O Ibovespa opera em queda nesta quarta-feira, mesmo com o forte avanço das ações de petroleiras. O principal índice da Bolsa brasileira é pressionado por fatores externos e domésticos que geram aversão ao risco nos mercados globais.
Ata do Fed revela divisão sobre rumo dos juros nos EUA
A ata da última reunião do Federal Reserve (Fed), divulgada nesta quarta, mostrou que os integrantes do banco central americano estão divididos quanto ao futuro da política monetária. Enquanto alguns membros defendem a manutenção dos juros elevados por mais tempo para conter a inflação, outros já sinalizam a possibilidade de cortes ainda neste ano. Essa incerteza pesa sobre os ativos de risco, incluindo o Ibovespa.

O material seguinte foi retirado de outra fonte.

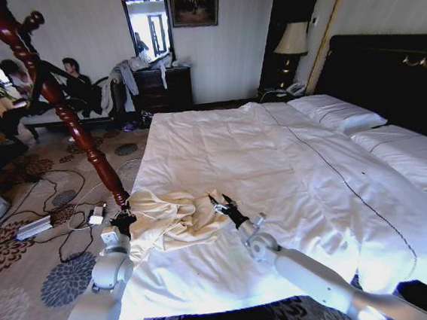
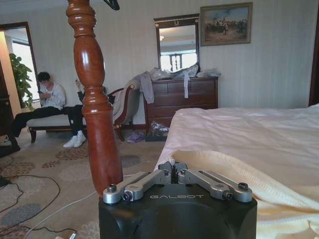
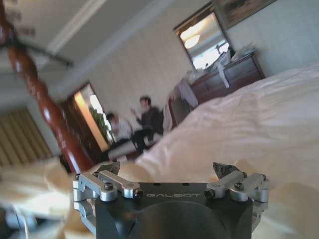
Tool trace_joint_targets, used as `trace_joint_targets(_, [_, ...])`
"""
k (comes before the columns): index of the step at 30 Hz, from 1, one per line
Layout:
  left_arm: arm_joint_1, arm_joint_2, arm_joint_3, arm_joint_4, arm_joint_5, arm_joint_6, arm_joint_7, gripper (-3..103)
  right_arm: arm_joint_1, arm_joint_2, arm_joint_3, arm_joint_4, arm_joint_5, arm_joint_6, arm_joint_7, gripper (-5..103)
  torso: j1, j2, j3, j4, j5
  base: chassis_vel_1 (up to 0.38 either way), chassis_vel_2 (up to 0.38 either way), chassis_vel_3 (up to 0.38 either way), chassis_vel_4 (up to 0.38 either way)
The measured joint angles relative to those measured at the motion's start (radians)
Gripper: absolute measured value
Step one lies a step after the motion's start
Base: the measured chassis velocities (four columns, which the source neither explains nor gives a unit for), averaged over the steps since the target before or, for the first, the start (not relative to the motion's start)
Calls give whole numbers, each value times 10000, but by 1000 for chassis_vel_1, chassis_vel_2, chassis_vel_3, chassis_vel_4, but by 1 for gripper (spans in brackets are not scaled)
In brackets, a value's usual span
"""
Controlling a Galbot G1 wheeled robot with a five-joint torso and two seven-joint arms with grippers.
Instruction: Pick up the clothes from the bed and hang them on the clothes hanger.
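Now: both arms at the clothes (image 1: 175, 216), pick-up step, nothing lifted yet.
Left gripper (image 1: 123, 214): jaws pressed together at the garment's edge, by the bed's (image 1: 290, 168) near left corner; can't tell if cloth is pinched. Right gripper (image 1: 222, 202): jaws spread, just beside the bundle's right side. Clothes lie crumpled w/ coat stand (image 1: 64, 106) close by. Next, I'd judge: right jaws need to close on fabric, then both raise.

Pale striped walls, patterned carpet (image 1: 26, 261), dark dresser (image 1: 163, 88) under mirror (image 1: 148, 24), framed painting (image 1: 194, 1), bedside lamp (image 1: 290, 40)
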Motion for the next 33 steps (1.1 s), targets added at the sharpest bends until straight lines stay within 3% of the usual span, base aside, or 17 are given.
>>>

Ações europeias têm pior dia desde março; ameaça de Trump abala Espanha
Na Europa, as bolsas registraram o pior desempenho diário desde março, com destaque para a queda em Madri. O ex-presidente dos Estados Unidos, Donald Trump, voltou a pedir o fim do comércio com a Espanha, classificando o país como “parceira terrível”. A declaração renovou temores de guerra comercial e derrubou o índice Stoxx 600.
Vale cai mais de 4% após corte de recomendação do Morgan Stanley
No Brasil, a Vale (VALE3) despenca mais de 4% depois que o Morgan Stanley cortou a recomendação para as ações da mineradora. O banco americano reduziu o preço-alvo e sinalizou preocupações com a demanda chinesa por minério de ferro e com os custos operacionais da companhia. O movimento contribui para a pressão negativa sobre o Ibovespa.
Petrobras sobe com petróleo em alta, mas não sustenta índice
As ações da Petrobras (PETR4) operam em alta, impulsionadas pela valorização do petróleo no mercado internacional, que sobe mais de 2% com o agravamento das tensões geopolíticas no Oriente Médio. No entanto, o ganho não é suficiente para reverter o cenário negativo do Ibovespa, que amarga perdas nos setores de mineração, bancos e consumo.
Fluxo cambial positivo em 2026 não anima investidores
Dados do Banco Central mostraram que o fluxo cambial total em 2026 até 3 de julho é positivo em US$ 16,824 bilhões. Apesar do ingresso de recursos, o mercado segue cauteloso com o cenário externo e com as indefinições da política econômica doméstica.
O Ibovespa opera em torno dos 127 mil pontos, com investidores aguardando novos sinais sobre os juros nos EUA e o desdobramento das tensões comerciais entre Estados Unidos e Europa. A sessão é marcada pela aversão ao risco, com moedas emergentes pressionadas e juros futuros em alta.